It was one quiet, overcast day in July that I decided to visit the Kyu-Furukawa Gardens. I had seen posters around the train station advertising the annual Rose Festival that occurs every May, and even though the prime time for roses had long ended, the history and architecture of the garden was enough to draw me in.
Kyu-Furukawa in Kaminakazato, Kita-ku is a unique garden in that it combines Western and Eastern styles into its structure. The property built on a slope originally belonged to Mutsu Munemitsu, a noteworthy diplomat of the Meiji Period. After his second son had been married into the Furukawa family, the residence had become their property and thus torn down.
The current main property of the garden was architected in the Taisho Period by Josiah Condor, using the classic English aristocratic style of stone and brick. The Japanese garden was designed by Ogawa Jihei, also known as Niwashi-Ueji.

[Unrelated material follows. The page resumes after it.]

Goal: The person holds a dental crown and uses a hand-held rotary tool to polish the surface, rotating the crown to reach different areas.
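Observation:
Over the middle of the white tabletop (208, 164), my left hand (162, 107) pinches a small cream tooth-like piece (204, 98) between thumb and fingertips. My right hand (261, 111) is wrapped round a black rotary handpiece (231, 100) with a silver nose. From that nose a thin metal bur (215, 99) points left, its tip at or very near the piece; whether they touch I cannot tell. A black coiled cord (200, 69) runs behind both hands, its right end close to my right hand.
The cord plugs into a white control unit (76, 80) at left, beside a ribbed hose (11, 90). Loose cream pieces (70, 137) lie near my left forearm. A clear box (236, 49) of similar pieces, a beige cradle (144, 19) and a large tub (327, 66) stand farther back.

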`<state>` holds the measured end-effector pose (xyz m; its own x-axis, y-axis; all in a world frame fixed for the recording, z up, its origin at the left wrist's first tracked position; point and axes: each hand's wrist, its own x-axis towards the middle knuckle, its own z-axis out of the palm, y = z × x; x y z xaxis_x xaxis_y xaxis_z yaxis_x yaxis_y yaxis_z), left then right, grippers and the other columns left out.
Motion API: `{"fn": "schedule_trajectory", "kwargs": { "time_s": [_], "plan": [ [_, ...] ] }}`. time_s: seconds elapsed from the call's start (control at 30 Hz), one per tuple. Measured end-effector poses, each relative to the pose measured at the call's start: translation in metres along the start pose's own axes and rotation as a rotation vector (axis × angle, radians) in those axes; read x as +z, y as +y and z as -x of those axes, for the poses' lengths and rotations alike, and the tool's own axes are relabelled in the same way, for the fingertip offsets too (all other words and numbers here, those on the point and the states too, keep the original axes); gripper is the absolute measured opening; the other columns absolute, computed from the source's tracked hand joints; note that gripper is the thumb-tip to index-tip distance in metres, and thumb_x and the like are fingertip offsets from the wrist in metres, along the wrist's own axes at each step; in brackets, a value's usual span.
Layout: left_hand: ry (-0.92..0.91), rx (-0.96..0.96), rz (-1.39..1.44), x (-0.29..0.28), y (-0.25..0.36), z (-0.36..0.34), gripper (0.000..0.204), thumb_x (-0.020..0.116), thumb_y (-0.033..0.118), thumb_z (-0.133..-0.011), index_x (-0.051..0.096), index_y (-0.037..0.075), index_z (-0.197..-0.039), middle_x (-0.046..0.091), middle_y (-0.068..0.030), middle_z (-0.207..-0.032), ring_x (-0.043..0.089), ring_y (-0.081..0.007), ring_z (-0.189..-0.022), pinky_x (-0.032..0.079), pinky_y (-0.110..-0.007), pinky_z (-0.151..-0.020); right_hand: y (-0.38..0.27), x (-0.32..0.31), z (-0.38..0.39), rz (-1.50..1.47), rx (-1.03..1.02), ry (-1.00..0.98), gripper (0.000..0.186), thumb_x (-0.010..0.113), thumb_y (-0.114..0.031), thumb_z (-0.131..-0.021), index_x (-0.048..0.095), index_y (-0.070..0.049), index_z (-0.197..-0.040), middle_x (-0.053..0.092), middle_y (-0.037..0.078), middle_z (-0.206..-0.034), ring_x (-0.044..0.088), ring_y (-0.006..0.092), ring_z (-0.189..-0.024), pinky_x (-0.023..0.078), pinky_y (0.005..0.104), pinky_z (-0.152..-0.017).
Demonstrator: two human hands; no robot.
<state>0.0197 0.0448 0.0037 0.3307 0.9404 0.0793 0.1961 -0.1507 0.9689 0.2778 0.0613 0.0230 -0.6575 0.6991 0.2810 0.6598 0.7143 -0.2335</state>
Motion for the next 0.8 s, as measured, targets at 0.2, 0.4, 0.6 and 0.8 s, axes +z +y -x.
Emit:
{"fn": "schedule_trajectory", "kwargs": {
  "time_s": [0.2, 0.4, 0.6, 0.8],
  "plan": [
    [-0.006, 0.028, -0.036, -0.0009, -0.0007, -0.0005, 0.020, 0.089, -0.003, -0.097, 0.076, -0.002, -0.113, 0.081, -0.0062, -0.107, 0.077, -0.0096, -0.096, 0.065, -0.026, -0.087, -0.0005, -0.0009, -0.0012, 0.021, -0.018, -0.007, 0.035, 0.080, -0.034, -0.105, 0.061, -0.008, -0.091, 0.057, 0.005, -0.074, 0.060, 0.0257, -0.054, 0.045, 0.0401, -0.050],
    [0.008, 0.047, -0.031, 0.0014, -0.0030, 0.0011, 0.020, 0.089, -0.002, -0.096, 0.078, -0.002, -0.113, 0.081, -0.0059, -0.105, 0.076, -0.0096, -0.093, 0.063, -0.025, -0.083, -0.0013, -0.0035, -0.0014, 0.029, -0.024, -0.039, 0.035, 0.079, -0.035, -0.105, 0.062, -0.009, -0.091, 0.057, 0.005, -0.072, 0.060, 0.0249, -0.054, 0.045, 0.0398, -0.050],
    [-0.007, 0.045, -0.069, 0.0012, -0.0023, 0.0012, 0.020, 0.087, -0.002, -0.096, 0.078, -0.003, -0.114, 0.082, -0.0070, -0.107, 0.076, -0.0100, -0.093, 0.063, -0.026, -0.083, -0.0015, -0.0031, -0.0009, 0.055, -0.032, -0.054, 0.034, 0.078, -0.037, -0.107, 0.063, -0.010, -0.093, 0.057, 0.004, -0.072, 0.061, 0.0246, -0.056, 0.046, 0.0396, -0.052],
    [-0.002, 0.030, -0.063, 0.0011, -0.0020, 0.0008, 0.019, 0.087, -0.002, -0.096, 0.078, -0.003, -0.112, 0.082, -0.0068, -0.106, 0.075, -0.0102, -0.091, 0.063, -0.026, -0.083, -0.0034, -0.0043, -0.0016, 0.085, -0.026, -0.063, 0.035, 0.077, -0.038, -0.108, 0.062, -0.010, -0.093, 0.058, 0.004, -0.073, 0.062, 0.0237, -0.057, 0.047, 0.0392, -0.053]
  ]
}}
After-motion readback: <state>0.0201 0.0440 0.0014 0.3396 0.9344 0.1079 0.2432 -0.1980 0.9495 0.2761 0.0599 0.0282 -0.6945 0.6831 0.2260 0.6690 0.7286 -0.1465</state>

Upon my visit, a gathering of local artists plunked down in chairs or on the pavement at different angles around the residence, later sharing their drawings or paintings amongst the group.
Not only is the residence a source of inspiration and beauty, but also the intricate, pristine designs of tree-shaded paths and waterways hail a sense of calm. The main Otakiwaterfall pours into the Shinji-ike pond, made to look like the Japanese character for “heart” (心). The pond is also home to a few koi fish and turtles that would follow me as I crossed over one of the walking bridges.

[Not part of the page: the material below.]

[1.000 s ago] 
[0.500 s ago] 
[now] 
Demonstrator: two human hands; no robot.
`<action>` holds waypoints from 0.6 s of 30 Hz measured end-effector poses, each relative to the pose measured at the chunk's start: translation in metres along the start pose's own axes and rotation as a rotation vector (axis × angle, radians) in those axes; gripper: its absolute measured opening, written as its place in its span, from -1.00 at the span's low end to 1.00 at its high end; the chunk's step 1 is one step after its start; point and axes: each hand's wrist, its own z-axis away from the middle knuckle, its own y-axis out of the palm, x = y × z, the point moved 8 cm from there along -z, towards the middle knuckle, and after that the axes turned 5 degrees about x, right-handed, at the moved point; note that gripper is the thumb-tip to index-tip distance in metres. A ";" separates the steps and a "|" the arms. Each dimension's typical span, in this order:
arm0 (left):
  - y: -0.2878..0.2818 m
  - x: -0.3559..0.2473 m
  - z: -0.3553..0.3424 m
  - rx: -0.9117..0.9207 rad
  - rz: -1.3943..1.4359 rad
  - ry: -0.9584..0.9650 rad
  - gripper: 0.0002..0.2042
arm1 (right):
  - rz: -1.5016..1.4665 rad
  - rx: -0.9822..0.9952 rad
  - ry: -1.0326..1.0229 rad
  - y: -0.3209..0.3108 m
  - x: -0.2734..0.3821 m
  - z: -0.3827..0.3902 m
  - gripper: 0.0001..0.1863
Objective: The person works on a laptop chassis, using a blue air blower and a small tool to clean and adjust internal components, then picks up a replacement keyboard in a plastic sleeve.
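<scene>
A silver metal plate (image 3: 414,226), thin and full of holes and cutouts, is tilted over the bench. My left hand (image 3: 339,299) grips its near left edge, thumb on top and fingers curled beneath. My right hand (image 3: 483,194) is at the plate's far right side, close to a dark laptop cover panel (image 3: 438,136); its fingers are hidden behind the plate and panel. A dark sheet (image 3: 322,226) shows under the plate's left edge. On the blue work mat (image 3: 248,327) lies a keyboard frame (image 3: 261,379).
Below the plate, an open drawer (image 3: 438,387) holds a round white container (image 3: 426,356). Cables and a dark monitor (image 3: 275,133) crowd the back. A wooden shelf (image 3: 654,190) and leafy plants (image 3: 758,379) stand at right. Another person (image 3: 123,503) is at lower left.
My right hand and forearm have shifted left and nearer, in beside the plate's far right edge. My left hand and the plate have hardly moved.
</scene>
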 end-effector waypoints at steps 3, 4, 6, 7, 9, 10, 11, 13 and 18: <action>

Although the garden is worth a visit year round, the best times to visit would be during spring (late March through mid-June) to see the cherry blossoms and roses, or during fall (mid-September through mid-December) to view the brilliant oranges and reds of Japanese maple trees.
The garden is open from 9:00 a.m. to 5:00 p.m. daily, except for December 29 through January 1. The entrance fee is free for primary school children or junior high students attending school in Tokyo, ¥70 for those 65 and older and ¥150 for all other visitors.